The version of fives played here is an example of Wessex fives, the common ancestor to all modern fives games. The first known fives court was built at the base of the church tower in West Pennard, Somerset, in 1813. By this time, fives had achieved some popularity in Wales, where it was referred to as "Ffeifs" – many courts and matches were referred to as "fives courts", although whether these were for playing Welsh handball is unclear.

In the beginning of the 19th century, fives was played as a pub game especially in Somerset, and many courts were built alongside pubs, attracting large numbers of spectators. Gambling was often present at these matches. The courts at these pubs were different from those used later in the century, consisting of a free standing wall (which were, as such, referred to as either "fives walls" or "fives towers"), occasionally with a buttress attached.

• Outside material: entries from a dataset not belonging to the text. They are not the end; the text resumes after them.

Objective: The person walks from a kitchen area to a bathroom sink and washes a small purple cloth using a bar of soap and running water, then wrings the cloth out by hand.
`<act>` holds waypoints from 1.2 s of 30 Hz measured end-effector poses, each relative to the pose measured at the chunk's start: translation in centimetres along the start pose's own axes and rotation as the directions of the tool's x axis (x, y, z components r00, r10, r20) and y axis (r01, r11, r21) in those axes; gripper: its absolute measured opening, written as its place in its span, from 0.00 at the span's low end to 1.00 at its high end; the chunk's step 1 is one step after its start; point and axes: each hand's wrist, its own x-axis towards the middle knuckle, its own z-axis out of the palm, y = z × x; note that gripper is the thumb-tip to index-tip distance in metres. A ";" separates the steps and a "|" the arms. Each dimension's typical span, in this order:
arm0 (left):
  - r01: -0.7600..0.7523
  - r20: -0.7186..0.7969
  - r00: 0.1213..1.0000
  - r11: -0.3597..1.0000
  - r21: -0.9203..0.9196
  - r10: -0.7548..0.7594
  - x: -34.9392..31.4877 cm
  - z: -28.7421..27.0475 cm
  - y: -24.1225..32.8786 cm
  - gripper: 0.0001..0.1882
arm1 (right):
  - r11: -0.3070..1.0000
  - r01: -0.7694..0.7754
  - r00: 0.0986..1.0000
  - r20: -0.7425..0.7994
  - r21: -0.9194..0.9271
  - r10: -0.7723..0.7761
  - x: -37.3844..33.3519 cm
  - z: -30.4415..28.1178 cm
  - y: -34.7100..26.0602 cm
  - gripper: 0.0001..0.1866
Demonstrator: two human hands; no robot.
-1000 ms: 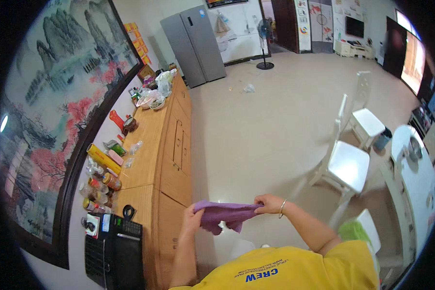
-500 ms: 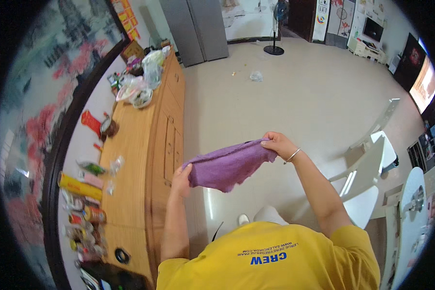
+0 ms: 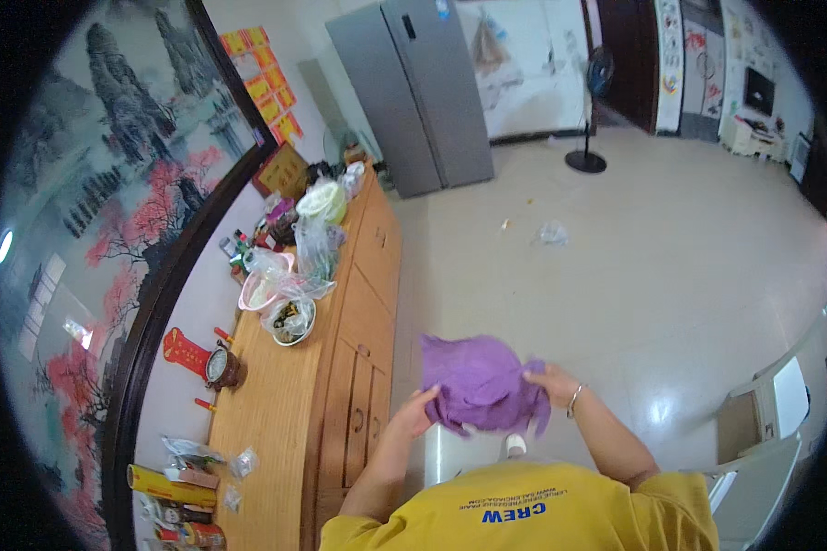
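A purple cloth (image 3: 483,381) hangs bunched in front of my body, above the floor. My left hand (image 3: 417,410) pinches its lower left edge. At its right side my right hand (image 3: 553,384), with a bracelet at the wrist, grips the fabric between thumb and fingers. The middle of the cloth bulges upward and its loose ends droop near both hands. Nearest to my left forearm is the wooden sideboard (image 3: 354,344).
On the sideboard stand a bowl under plastic (image 3: 291,323), a pink basket (image 3: 265,292), a small brown pot (image 3: 222,365) and a yellow box (image 3: 171,487). A grey refrigerator (image 3: 423,101), a standing fan (image 3: 586,162) and a plastic bag (image 3: 552,233) are ahead; white chairs (image 3: 755,491) stand right.
The cloth was stretched wide between both hands; now they are closer together and it is bunched. The view has shifted, showing more of the refrigerator and wall picture.
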 end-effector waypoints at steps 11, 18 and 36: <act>0.090 -0.284 0.956 0.854 0.512 0.070 21.9 -11.8 16.2 0.16 | 0.555 -0.100 0.988 -0.018 -0.826 0.152 32.7 -9.8 -11.6 0.12; 0.099 -0.288 0.928 0.588 0.803 0.237 39.9 -14.6 29.3 0.16 | 0.345 0.106 0.891 -0.066 -0.933 -0.450 47.5 -15.1 -18.4 0.11; -0.381 -0.106 0.799 0.634 0.673 0.592 82.0 -12.5 63.3 0.11 | 0.805 0.287 0.925 -0.067 -0.519 -0.373 86.7 -29.4 -47.1 0.04</act>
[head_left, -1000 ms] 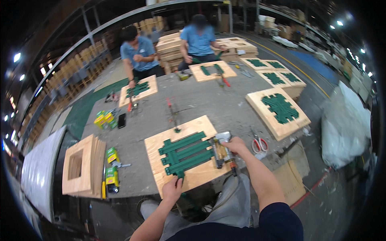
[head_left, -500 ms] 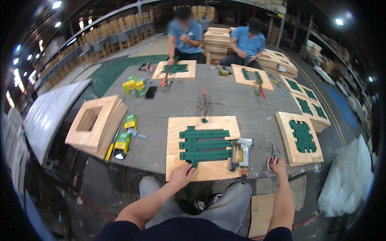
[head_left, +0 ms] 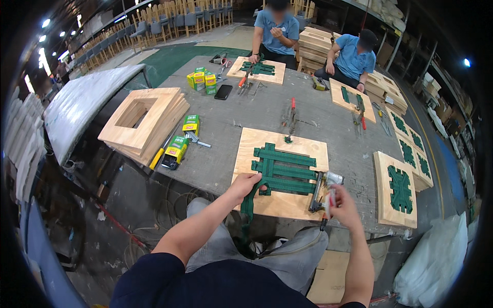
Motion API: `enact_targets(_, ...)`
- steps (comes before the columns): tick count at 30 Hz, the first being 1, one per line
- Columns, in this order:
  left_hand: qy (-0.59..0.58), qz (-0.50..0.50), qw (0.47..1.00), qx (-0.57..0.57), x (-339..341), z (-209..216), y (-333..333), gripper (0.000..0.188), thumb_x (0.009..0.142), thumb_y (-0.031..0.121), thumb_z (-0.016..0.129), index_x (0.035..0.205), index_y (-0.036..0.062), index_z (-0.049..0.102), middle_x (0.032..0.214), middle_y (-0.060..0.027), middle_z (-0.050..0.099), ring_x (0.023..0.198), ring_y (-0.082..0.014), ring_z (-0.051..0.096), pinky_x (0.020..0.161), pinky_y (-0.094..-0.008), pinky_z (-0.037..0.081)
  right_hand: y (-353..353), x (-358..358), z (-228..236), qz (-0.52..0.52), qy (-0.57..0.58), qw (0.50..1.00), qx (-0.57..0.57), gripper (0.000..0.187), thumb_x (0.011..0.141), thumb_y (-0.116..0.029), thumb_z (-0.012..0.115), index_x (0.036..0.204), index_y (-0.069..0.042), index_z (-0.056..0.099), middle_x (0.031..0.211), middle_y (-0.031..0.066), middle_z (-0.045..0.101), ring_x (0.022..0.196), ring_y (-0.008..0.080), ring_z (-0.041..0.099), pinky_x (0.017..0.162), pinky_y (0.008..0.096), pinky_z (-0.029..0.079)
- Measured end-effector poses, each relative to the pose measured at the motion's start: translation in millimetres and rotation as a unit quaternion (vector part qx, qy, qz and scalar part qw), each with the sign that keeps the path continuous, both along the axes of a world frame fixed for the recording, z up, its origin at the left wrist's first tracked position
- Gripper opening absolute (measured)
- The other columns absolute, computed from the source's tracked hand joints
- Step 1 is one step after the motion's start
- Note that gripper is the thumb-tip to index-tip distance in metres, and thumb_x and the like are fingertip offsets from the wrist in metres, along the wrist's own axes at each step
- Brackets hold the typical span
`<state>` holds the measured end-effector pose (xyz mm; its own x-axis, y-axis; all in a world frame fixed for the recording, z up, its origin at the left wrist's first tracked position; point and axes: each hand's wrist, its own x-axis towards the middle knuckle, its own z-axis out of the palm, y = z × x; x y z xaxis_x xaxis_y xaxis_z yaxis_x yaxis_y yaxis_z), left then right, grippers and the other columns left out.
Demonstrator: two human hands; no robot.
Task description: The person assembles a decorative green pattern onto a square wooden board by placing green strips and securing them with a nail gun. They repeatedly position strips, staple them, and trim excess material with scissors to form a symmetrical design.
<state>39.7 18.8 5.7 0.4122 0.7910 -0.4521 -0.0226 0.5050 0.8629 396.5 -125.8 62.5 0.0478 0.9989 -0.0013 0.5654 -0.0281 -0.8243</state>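
In front of me a wooden frame board (head_left: 280,207) lies on the table with green webbing straps (head_left: 287,171) across its opening. One upright strap crosses several sideways ones. My left hand (head_left: 245,188) is closed on the loose end of the webbing strap (head_left: 247,205), which hangs over the board's near edge. My right hand (head_left: 346,209) is closed around scissors (head_left: 330,197) with red and white handles; motion blurs them. Just beside them a pneumatic staple gun (head_left: 335,178) rests on the board's right edge, its hose running down towards my lap.
A stack of wooden frames (head_left: 136,115) stands at left, near staple boxes (head_left: 176,149) and a yellow-handled tool (head_left: 157,158). At right are webbed frames (head_left: 395,190). A red-handled tool (head_left: 292,110) stands beyond my board. Two co-workers (head_left: 277,31) sit across the table.
My right hand has lifted the scissors off the table and brought them left to the staple gun. My left hand has moved up onto the webbing's lower end. The view has shifted left.
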Motion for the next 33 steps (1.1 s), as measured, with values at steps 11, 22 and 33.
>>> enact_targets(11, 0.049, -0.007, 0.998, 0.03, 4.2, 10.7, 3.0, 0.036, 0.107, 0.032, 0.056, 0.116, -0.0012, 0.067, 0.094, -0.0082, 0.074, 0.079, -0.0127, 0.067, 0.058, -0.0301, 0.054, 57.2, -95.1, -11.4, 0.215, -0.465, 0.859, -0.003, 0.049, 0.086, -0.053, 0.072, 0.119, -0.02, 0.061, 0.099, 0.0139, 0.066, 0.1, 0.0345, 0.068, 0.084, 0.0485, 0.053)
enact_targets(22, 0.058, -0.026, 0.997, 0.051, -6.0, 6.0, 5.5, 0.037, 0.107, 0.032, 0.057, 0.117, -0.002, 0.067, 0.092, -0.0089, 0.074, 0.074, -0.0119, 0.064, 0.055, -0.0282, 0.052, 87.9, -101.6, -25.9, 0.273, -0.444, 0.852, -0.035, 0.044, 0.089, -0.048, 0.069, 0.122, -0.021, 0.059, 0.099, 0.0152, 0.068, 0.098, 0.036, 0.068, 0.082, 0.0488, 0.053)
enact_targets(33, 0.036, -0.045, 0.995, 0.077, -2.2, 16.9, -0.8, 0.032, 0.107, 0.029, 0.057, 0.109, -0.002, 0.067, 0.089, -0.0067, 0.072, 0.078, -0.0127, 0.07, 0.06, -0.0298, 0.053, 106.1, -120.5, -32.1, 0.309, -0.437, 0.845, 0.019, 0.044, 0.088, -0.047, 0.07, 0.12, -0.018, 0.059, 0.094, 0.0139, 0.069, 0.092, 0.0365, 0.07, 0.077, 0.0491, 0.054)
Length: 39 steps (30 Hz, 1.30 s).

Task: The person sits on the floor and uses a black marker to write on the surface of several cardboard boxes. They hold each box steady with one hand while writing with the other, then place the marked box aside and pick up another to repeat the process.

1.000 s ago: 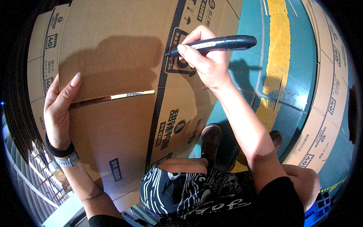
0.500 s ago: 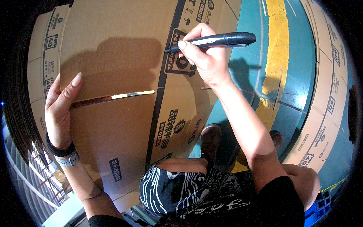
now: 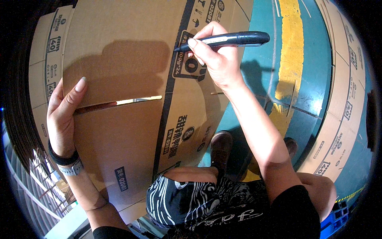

During this period, John Cavanagh, reputed to be the greatest fives player of all time, gained popularity. However, after around 1855, the sport experienced a serious loss of players, due to the prominence of other "more sophisticated" sports, such as squash, and was seen as old-fashioned due to its agrarian roots. As described the Badminton Library:The number of those who continue fives players after the age of twenty-five is very small; and, for obvious reasons, these veterans are usually schoolmasters. Again, fives is entirely a game for amateurs. It has no professors who make their living and their renown as its teachers or exponents. It has no matches to be reported in newspapers with a minuteness of detail suitable to events of international importance. No fives player, as such, has ever had his portrait published in an illustrated journal, or has had the meanest article of dress in the hosiers' shops named after him. Indeed, the game is not one that tends to exalt the individual player.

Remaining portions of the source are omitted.